Thursday 20 August 2020

The Innocents - Michael Crummey

With an elegant prose style that elevates this book beyond the mere telling of a story  The Innocents will grab at your heart with its curious paradox of the visceral and the almost ethereal. This tale of an orphaned brother and sister surviving in the harsh coastal landscape of Newfoundland ploughs the very depth of what it is to be human in an environment where existence teeters on a tightrope. 


The consideration of a blood bond and the effect it has intrinsically is explored to its limits. Issues, too, of circumstance and the effects that may have on such a bond are eloquently and subliminally offered for the reader to ponder. The interaction of man with the natural world is a potent force within this novel also. 

The authenticity of research and an understanding of time and place transport the reader back to a past time where the detail is such that you can feel the hunger, the cold, and the effort of understanding a world beyond your four walls that holds little but mysteries. You can smell the sea ad fell the sting of ice upon your skin as Ada and Evered bring themselves, and each other, up, in the absence of their parents. 

This is not ‘uplit’ - far from it. There is a bleakness  that inveigles itself within you like the cold air of the landscape described. But it prompts various thoughts regarding the entire nature of survival and the human condition. Ada and Evered struggle to make sense of emotion and their own physical developments for they have no one to advise or offer help. At times it seems as if they cannot allow themselves the luxury of feeling, not in the sense that we expect to feel in our privileged lives. To stay fed, stay warm often  seems to be the sum total of their expectations. The reliance on each other is perhaps the one thing that offers them a window into a wider emotional understanding.

The passage of time is skilfully depicted with a slow almost languorous prose bordering on the poetic at times. Ada and Evered cannot hurry their lives for they are too busy spending time trying to live life rather than understand it. At times their existence seems joyless, bleak, unyielding and yet there is the sense that, because they know no different, their acceptance prevents them from experiencing any real depth of despair. 

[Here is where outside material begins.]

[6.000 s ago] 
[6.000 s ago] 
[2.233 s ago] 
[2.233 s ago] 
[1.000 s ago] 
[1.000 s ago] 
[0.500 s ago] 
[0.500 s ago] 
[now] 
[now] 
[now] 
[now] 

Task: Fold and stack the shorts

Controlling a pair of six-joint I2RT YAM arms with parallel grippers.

Their interaction with other humans is limited. For Evered it is the necessary visit to the enigmatically named Hope ship where he encounters the Beadle. A couple of chance encounters from other seafaring expeditions offer both Ada and Everett a small glimpse into what life beyond their  ‘tilt ‘and the confines of their shoreline might offer.


Not a story to forget in a hurry. Particularly when you understand that it was inspired by a story the author found in local archives. My thanks to No Exit Press for a proof of this book.